== WHAT IS NEEDED ==
Give a verbatim copy of the lines below, minus the pictures.

[STUDY MATERIAL — start]

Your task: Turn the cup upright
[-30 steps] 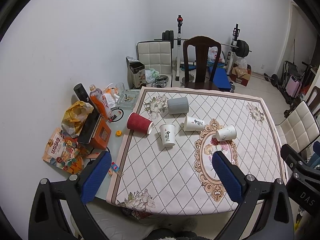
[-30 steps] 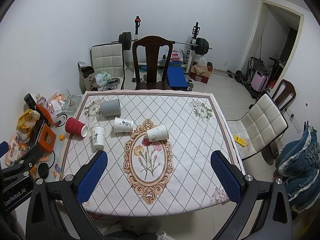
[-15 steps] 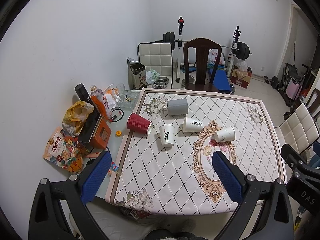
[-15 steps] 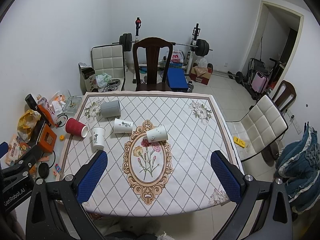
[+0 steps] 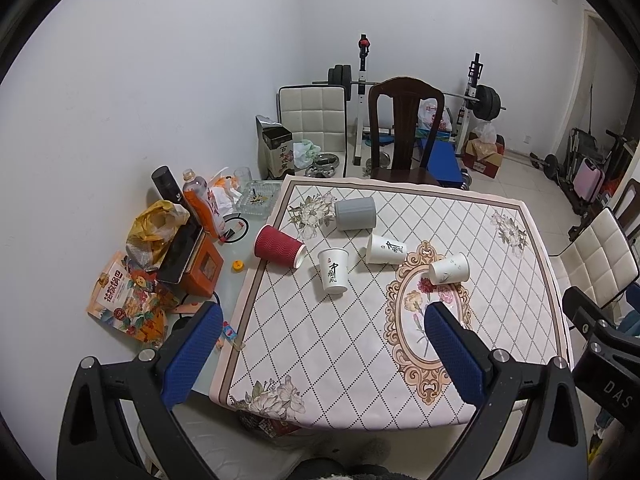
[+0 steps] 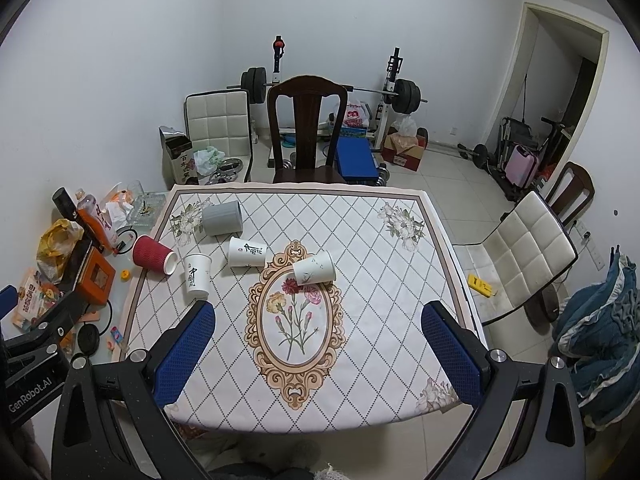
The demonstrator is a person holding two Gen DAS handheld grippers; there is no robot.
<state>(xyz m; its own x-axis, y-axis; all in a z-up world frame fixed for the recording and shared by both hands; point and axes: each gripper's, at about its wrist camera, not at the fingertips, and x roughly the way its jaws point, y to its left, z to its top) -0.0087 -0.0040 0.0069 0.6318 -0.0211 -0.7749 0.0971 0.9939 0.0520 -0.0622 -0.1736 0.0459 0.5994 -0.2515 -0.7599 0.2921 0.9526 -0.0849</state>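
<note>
Several cups lie on their sides on the patterned tablecloth (image 5: 360,352): a red ribbed cup (image 5: 279,246) (image 6: 154,255), a grey cup (image 5: 355,213) (image 6: 222,218), a white cup with black characters (image 5: 333,271) (image 6: 197,275), a second white printed cup (image 5: 385,249) (image 6: 247,252) and a plain white cup (image 5: 449,268) (image 6: 313,267). My left gripper (image 5: 320,348) is open and empty, high above the table's near edge. My right gripper (image 6: 316,344) is open and empty, also high above the table.
Bags, a bottle and an orange box (image 5: 202,268) crowd the glass strip left of the cloth. A dark wooden chair (image 6: 306,128) stands at the far side, a white chair (image 6: 520,252) at the right. Weight equipment lines the back wall.
Both grippers have risen and drawn back a little, so the table looks slightly smaller. The cups have not moved and both jaws stay open.
</note>
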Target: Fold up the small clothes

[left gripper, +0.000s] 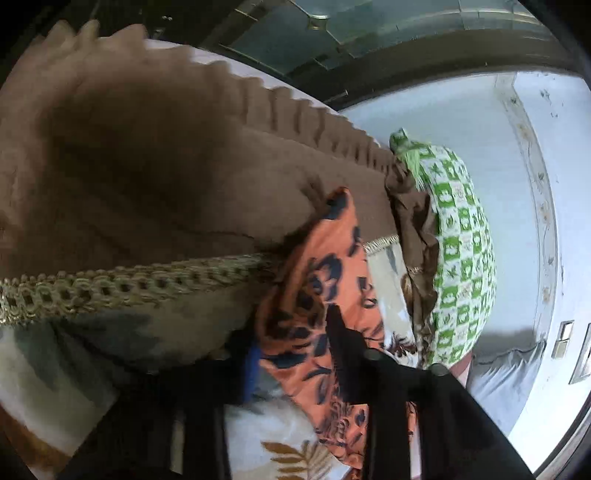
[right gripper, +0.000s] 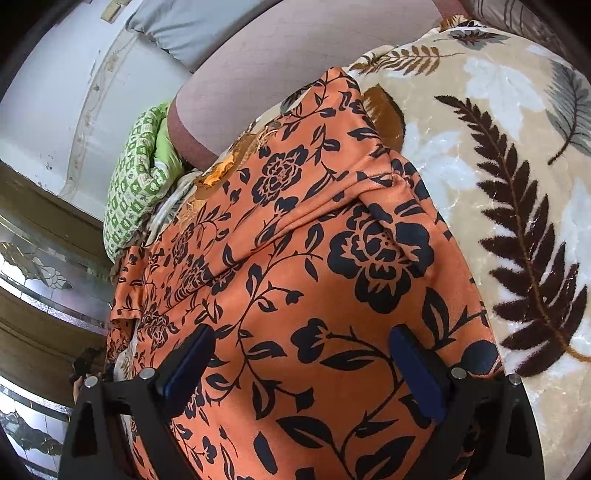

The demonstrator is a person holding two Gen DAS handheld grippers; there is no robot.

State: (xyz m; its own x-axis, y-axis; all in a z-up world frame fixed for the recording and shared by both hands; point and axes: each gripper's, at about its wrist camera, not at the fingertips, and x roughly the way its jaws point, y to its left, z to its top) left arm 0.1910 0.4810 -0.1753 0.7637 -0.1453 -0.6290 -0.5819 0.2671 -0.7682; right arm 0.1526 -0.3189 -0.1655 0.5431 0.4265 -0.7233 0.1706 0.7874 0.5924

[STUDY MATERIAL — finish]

== SOLUTION FOR THIS PROBLEM ==
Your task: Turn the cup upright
[-30 steps] 
[-30 steps] 
[-15 steps] 
[-15 steps] 
[+0 steps] 
[+0 steps] 
The demonstrator is a person holding two Gen DAS handheld grippers; there is no robot.
<state>(xyz m; its own x-axis, y-axis; all in a z-up world frame fixed for the recording and shared by both hands; point and axes: each gripper's, at about its wrist camera, not at the fingertips, and x roughly the way its jaws point, y to its left, z to its top) -0.0087 -0.0040 0.0069 0.6318 -0.0211 -0.7749 0.0971 0.9939 0.0520 -0.0622 -0.1736 0.0459 0.5994 -0.2515 -0.7599 0.2921 0.9526 -0.0849</state>
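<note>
Several cups lie on their sides on the patterned tablecloth (image 5: 360,352): a red ribbed cup (image 5: 279,246) (image 6: 154,255), a grey cup (image 5: 355,213) (image 6: 222,218), a white cup with black characters (image 5: 333,271) (image 6: 197,275), a second white printed cup (image 5: 385,249) (image 6: 247,252) and a plain white cup (image 5: 449,268) (image 6: 313,267). My left gripper (image 5: 320,348) is open and empty, high above the table's near edge. My right gripper (image 6: 316,344) is open and empty, also high above the table.
Bags, a bottle and an orange box (image 5: 202,268) crowd the glass strip left of the cloth. A dark wooden chair (image 6: 306,128) stands at the far side, a white chair (image 6: 520,252) at the right. Weight equipment lines the back wall.
Both grippers have risen and drawn back a little, so the table looks slightly smaller. The cups have not moved and both jaws stay open.
</note>
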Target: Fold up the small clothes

[left gripper, +0.000s] 
[right gripper, +0.000s] 

The demonstrator is a person holding two Gen DAS handheld grippers; there is no robot.

State: (xyz m; its own x-axis, y-axis; all in a z-up world frame fixed for the recording and shared by both hands; point and axes: each gripper's, at about its wrist camera, not at the fingertips, and x roughly the way its jaws point, y to its left, z to its top) left arm 0.1910 0.4810 -0.1753 0.7637 -0.1453 -0.6290 -0.5819 0.2671 -0.7682; right arm 0.1526 -0.3189 -0.1655 0.5431 0.4265 -0.7233 0.1706 0.7874 0.5924

The exercise is complete.